• _TASK DETAILS_
Look below for the line that has "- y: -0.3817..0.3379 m". Set down the lines from there through the line that has "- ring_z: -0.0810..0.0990", exactly as written.

• _INFORMATION PROVIDED_
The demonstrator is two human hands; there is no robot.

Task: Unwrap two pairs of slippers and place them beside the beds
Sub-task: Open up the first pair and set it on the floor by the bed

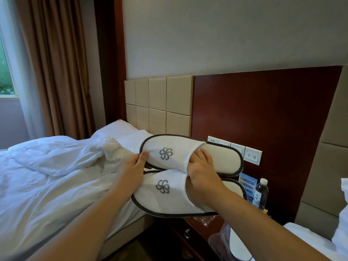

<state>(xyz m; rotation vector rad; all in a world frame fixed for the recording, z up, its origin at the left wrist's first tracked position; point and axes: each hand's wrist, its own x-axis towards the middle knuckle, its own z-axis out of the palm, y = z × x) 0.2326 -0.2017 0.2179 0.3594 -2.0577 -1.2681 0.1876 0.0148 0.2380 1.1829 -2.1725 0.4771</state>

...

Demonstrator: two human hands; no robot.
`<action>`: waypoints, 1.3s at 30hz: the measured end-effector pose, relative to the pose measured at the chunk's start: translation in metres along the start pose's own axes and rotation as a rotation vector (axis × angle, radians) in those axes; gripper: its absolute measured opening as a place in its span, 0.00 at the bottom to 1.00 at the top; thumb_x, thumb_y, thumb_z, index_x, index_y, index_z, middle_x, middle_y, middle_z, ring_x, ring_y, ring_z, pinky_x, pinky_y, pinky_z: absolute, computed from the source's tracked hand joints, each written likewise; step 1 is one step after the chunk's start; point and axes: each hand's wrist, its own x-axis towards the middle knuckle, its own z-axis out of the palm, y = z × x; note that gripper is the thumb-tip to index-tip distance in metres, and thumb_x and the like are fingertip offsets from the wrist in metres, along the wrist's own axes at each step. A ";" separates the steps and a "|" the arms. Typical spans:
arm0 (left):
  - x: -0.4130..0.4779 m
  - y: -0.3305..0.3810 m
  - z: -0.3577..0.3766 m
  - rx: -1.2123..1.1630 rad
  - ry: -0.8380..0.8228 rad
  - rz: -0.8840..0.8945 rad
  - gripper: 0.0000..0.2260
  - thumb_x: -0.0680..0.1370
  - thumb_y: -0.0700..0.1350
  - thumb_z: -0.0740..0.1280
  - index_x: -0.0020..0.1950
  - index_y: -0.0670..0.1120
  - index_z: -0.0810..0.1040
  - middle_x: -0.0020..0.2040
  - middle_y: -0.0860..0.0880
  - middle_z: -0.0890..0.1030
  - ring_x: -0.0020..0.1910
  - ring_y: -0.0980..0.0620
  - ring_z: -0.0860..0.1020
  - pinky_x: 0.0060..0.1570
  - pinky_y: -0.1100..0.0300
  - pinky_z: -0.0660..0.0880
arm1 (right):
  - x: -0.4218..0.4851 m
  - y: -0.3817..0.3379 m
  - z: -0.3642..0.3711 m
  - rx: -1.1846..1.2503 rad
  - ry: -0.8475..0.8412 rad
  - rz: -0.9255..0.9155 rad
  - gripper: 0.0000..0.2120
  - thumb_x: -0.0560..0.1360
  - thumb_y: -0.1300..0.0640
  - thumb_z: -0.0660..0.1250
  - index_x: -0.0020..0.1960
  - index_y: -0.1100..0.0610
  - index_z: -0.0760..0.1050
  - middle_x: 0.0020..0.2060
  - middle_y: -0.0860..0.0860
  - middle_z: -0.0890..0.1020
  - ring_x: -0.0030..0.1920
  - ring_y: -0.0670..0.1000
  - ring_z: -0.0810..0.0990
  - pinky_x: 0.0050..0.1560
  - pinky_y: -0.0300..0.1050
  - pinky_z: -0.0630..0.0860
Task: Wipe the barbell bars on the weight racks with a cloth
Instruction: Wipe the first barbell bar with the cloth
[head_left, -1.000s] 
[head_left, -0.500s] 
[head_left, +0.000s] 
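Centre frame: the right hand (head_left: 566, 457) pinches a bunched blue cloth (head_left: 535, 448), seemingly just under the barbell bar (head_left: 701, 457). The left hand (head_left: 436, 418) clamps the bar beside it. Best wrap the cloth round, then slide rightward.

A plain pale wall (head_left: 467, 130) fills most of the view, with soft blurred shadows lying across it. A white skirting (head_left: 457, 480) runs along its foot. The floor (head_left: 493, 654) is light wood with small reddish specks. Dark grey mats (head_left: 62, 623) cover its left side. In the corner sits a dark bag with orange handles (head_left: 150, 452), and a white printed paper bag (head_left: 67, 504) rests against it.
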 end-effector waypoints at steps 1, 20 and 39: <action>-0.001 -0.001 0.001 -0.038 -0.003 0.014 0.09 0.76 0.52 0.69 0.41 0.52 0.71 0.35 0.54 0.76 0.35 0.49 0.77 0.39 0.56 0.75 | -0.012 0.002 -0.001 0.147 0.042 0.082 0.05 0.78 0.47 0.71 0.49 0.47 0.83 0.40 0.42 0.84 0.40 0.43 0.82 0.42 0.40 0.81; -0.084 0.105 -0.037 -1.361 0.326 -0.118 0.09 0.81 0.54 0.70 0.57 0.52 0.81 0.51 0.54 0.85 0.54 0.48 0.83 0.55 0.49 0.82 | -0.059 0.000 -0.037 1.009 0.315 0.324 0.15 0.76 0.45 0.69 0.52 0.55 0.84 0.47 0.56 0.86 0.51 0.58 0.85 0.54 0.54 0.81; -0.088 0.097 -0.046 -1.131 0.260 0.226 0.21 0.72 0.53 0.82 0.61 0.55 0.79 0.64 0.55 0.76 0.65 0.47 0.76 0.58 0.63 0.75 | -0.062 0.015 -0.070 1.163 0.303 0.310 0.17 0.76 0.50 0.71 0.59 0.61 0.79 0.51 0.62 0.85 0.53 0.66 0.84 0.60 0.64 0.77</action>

• _SOLUTION TO THIS EXERCISE_
  - y: -0.3817..0.3379 m
  - z: -0.3642..0.3711 m
  - rx: -1.1846..1.2503 rad
  - ry: -0.8475..0.8412 rad
  - rz: -0.9255..0.9155 rad
  - gripper: 0.0000..0.2120
  - thumb_x: -0.0560..0.1360
  - thumb_y: -0.1300..0.0640
  - thumb_z: -0.0660..0.1250
  - index_x: -0.0020..0.1960
  - index_y: -0.1100..0.0610
  - index_z: -0.0760..0.1050
  - middle_x: 0.0020..0.2060
  - middle_y: -0.0860..0.0860
  - middle_z: -0.0890..0.1020
  - ring_x: -0.0030..0.1920
  - ring_y: -0.0670..0.1000
  - ring_z: -0.0810..0.0990

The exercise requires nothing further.